_Extracted records_:
—————

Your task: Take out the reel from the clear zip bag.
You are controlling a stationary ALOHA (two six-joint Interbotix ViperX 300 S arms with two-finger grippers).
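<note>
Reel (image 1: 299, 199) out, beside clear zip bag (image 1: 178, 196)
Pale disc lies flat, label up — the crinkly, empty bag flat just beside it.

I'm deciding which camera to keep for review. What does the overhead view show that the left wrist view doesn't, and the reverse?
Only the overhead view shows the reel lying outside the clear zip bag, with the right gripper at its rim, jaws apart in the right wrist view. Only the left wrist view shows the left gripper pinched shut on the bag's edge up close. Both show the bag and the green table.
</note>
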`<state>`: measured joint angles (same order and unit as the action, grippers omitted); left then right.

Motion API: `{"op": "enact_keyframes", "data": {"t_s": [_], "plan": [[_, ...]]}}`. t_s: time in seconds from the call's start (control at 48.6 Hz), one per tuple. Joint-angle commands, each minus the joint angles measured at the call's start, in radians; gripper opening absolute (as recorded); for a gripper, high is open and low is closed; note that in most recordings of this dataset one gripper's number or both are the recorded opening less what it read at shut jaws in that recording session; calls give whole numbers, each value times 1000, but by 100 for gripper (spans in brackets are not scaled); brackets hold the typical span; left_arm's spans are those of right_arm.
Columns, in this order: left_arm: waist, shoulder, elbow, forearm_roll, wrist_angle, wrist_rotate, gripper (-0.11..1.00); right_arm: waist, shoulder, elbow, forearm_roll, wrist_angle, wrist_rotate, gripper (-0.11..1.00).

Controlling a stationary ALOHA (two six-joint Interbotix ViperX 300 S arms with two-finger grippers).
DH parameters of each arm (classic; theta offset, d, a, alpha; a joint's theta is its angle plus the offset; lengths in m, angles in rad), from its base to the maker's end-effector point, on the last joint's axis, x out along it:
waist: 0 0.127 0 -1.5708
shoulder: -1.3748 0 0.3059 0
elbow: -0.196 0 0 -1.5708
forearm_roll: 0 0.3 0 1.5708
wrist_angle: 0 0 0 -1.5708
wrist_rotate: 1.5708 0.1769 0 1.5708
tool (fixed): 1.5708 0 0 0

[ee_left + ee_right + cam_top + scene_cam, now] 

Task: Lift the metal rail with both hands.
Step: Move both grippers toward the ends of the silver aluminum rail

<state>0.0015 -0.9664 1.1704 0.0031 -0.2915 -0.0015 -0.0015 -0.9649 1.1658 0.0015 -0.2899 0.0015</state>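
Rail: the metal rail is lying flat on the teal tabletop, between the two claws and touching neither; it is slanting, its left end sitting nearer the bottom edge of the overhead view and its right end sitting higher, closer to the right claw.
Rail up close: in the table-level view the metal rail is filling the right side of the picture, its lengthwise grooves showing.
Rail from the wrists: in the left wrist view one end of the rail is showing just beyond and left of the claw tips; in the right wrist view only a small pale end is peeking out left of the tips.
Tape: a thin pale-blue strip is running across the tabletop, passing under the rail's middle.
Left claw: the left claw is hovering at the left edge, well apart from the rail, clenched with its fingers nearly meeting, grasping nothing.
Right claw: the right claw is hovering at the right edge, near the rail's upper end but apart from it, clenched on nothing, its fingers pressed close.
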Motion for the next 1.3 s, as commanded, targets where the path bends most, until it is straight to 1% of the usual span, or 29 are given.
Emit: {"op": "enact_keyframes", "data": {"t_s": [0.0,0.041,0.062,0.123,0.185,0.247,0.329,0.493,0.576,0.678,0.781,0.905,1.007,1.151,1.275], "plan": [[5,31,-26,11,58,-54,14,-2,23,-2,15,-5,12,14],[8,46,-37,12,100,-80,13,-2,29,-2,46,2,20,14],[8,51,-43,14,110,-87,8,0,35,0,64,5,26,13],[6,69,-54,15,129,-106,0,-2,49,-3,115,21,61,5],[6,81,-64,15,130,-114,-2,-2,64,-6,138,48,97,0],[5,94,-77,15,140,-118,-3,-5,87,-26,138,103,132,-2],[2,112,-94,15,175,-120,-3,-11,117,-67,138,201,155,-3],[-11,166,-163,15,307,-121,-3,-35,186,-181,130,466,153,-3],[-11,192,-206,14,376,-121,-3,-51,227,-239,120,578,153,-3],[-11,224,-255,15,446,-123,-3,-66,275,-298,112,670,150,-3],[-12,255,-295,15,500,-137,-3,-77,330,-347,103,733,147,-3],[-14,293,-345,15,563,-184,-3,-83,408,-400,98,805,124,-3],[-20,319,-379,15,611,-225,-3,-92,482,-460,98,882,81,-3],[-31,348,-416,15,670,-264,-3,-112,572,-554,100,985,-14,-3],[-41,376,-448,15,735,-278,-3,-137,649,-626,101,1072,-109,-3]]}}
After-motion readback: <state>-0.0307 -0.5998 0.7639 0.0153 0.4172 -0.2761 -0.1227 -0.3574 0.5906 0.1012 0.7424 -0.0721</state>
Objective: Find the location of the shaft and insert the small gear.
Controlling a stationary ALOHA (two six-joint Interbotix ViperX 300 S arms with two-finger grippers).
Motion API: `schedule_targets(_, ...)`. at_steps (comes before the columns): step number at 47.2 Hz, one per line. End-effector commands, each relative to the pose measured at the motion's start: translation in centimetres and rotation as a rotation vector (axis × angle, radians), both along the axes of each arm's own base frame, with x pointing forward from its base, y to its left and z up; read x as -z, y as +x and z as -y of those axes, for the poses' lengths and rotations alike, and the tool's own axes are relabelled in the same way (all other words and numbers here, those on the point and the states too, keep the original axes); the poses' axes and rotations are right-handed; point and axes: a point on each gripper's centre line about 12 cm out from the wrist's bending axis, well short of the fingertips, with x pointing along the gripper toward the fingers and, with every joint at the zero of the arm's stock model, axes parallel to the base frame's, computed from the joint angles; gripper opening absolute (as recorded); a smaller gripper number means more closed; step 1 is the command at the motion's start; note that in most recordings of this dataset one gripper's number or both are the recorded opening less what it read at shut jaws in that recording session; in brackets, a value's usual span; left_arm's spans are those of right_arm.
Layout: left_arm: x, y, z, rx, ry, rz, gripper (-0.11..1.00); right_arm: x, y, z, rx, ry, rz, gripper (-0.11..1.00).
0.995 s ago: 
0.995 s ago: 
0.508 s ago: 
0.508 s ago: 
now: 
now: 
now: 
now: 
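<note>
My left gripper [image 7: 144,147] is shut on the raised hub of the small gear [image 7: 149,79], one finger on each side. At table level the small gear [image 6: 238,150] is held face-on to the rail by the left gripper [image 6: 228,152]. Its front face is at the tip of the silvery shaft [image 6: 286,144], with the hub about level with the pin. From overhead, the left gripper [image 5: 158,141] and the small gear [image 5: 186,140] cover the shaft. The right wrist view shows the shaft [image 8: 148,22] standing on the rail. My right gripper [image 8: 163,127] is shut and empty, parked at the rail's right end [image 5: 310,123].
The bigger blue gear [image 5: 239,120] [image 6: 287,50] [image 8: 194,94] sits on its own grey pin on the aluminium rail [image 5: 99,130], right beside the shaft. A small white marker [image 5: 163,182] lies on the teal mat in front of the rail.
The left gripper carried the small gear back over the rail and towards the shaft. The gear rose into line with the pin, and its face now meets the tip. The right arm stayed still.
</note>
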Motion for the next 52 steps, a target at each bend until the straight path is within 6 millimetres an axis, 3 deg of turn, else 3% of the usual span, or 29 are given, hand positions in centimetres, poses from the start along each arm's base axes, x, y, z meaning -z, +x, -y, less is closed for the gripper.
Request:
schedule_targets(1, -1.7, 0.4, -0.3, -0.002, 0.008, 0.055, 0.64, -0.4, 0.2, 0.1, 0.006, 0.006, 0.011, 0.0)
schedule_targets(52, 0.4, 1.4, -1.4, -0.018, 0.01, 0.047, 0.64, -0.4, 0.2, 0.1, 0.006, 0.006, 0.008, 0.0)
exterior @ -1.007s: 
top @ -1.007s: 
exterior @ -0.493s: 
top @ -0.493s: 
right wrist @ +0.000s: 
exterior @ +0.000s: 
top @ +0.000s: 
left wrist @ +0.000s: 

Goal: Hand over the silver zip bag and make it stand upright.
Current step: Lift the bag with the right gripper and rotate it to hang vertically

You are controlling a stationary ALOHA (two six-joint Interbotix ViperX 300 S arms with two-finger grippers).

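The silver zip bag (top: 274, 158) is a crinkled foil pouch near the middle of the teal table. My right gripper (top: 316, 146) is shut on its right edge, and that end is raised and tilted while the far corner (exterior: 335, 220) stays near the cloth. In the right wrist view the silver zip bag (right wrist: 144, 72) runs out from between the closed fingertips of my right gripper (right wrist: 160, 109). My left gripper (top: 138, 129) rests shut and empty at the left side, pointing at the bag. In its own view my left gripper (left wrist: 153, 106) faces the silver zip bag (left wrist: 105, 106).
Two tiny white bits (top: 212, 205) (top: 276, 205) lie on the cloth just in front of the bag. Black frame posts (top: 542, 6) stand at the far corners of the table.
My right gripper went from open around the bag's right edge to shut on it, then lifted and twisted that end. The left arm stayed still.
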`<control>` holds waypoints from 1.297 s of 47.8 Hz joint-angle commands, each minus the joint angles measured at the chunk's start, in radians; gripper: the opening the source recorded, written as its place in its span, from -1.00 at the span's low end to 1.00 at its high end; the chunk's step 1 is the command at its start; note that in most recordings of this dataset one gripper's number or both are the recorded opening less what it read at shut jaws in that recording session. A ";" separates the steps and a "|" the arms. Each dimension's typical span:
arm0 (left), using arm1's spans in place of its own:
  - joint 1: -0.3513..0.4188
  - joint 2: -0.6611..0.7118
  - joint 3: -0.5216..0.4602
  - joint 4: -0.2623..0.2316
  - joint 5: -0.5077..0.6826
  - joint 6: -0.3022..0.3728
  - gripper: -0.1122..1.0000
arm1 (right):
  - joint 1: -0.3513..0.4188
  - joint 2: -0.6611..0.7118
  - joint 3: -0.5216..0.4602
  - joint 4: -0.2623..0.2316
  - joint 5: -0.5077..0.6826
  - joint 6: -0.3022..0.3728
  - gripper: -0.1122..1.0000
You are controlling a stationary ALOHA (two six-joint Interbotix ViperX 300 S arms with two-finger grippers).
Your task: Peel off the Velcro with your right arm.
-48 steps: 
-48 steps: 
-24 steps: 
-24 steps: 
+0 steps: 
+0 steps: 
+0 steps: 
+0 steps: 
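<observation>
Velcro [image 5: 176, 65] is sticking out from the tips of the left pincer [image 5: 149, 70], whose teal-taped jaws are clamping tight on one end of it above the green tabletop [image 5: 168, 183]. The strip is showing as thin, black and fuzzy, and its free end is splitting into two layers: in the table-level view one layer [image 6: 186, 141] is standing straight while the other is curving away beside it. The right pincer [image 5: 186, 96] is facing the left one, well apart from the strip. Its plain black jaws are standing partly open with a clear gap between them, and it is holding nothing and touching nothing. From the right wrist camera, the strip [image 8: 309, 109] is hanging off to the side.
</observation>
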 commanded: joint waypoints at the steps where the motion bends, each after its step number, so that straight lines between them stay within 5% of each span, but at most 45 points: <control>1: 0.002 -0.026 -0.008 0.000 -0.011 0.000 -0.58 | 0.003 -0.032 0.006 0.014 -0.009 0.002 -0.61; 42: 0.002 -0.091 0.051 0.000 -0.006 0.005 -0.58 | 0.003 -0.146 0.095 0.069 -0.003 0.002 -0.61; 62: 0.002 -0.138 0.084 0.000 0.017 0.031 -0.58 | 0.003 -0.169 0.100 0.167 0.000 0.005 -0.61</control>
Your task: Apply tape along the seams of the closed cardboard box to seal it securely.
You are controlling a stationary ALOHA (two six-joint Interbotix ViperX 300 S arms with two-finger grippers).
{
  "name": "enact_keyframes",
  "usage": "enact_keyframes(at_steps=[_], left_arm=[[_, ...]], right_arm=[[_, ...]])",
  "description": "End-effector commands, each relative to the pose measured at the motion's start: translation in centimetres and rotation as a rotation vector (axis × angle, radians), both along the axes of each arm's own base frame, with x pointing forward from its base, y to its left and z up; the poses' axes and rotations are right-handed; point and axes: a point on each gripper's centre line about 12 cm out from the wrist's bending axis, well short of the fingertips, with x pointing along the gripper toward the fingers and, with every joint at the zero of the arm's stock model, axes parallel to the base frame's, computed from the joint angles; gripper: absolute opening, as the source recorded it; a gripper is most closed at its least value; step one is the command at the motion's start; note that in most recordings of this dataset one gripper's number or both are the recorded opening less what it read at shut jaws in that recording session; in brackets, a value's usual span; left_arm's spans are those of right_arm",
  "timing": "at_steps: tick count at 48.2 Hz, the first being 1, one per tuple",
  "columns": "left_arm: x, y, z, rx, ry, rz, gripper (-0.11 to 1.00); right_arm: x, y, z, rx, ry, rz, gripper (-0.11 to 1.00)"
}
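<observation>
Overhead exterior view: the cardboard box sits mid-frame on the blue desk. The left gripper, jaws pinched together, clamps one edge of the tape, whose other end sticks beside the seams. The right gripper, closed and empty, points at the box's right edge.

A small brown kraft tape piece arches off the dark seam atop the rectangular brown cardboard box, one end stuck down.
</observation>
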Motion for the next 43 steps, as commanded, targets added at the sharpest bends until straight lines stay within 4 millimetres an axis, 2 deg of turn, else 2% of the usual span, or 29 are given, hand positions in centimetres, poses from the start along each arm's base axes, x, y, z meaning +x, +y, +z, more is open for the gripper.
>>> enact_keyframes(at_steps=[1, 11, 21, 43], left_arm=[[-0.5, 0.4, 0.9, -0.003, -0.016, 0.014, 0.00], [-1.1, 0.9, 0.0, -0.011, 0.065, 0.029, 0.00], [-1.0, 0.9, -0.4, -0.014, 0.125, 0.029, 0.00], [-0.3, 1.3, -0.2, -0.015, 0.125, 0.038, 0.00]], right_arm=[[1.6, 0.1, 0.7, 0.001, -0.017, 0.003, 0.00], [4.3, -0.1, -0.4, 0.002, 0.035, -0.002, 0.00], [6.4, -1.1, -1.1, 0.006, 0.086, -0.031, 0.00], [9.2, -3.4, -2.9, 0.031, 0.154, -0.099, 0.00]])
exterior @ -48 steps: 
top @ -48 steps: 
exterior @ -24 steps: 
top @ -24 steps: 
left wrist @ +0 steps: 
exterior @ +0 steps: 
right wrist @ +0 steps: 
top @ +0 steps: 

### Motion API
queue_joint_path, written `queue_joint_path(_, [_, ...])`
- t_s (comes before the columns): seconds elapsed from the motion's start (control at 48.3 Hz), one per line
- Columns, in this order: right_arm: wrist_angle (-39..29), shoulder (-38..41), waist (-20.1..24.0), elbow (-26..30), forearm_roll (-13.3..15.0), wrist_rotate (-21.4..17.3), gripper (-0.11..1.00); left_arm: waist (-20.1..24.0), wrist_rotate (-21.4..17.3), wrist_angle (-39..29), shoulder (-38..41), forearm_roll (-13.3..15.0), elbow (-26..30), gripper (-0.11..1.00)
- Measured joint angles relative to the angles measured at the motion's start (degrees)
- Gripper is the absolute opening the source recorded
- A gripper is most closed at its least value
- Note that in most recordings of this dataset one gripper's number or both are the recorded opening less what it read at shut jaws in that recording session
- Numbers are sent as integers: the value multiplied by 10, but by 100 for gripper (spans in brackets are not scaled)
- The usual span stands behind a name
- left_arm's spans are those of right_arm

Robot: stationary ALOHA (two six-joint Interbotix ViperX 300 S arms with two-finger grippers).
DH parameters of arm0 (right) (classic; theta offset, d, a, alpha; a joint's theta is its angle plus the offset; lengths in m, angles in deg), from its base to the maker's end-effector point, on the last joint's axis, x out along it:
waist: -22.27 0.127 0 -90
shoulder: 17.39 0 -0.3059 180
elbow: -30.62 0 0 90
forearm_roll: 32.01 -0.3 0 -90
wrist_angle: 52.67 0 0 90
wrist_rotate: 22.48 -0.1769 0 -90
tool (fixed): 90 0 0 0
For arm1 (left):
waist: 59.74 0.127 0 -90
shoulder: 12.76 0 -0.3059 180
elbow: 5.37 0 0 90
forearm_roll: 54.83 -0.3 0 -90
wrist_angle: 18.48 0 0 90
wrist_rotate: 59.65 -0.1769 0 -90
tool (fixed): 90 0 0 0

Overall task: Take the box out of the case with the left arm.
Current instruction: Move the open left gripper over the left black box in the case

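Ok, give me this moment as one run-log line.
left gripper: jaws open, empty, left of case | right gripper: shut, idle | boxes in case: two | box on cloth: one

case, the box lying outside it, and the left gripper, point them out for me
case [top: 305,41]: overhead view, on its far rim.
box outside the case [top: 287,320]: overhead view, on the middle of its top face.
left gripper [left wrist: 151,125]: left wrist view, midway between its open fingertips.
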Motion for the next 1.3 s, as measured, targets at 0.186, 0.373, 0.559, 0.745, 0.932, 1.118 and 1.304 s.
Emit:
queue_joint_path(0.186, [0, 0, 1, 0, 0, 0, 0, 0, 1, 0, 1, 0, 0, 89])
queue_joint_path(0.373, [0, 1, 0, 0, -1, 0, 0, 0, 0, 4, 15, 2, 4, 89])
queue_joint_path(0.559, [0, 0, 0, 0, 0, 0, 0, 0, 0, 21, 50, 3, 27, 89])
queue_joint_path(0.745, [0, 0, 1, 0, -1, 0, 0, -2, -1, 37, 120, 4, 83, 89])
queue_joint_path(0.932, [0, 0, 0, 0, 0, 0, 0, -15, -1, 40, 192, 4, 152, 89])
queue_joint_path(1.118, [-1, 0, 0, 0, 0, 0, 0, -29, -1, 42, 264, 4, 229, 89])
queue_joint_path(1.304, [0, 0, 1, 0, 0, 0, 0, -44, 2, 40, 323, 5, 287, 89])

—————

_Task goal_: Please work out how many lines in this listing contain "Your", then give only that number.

_Answer space_: 3